- [What you should do] From the listing below, extract every line containing "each".

Material provided START

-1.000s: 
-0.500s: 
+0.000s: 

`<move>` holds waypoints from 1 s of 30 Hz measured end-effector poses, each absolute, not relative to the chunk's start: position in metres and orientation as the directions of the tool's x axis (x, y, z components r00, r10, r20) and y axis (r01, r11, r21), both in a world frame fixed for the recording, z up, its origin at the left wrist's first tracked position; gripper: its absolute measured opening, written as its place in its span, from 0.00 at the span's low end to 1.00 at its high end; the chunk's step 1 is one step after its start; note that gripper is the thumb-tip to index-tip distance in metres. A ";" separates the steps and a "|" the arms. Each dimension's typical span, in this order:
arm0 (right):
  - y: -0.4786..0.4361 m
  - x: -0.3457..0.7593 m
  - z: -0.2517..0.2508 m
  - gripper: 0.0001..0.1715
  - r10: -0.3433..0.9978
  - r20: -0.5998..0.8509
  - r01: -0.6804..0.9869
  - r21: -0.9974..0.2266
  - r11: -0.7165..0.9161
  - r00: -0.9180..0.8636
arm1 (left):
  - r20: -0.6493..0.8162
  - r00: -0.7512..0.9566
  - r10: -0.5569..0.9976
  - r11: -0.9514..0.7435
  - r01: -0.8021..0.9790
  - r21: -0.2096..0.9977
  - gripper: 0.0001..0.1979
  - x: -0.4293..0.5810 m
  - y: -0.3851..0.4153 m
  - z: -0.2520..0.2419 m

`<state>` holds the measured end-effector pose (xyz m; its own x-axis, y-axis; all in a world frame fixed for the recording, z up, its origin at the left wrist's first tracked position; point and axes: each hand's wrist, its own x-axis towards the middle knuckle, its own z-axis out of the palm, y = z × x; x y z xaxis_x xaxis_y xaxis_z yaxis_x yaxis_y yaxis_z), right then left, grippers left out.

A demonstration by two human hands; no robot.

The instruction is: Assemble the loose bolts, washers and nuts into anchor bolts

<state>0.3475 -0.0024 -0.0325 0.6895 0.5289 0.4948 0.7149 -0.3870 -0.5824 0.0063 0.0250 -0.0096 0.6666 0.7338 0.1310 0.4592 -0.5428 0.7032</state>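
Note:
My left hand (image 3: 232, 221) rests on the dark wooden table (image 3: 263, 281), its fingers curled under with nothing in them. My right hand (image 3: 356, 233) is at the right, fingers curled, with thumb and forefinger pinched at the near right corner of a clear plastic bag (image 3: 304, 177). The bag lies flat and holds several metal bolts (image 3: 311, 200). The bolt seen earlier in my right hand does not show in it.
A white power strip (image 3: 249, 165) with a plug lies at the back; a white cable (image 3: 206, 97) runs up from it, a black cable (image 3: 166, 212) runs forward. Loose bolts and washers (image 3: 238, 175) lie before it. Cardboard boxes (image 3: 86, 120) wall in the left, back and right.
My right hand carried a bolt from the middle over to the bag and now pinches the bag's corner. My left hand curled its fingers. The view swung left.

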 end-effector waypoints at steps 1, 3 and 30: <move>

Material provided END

- [Written response]
`<move>` holds waypoints from 1 s of 30 Hz measured end-effector poses, each absolute, not relative to the chunk's start: position in metres and orientation as the directions of the tool's x axis (x, y, z components r00, r10, r20) and y axis (r01, r11, r21), both in a world frame fixed for the recording, z up, its origin at the left wrist's first tracked position; gripper: its absolute measured opening, written as its place in its span, from 0.00 at the span's low end to 1.00 at its high end; the chunk's step 1 is one step after its start; note that gripper is the thumb-tip to index-tip distance in metres. A ";" separates the steps and a "|" the arms. Each dimension's typical span, in this order:
`<state>` holds the measured end-effector pose (xyz m; its own x-axis, y-axis; all in a world frame fixed for the recording, z up, its origin at the left wrist's first tracked position; point and axes: each hand's wrist, its own x-axis towards the middle knuckle, its own z-axis out of the palm, y = z × x; x y z xaxis_x xaxis_y xaxis_z yaxis_x yaxis_y yaxis_z), right then left, grippers left out.

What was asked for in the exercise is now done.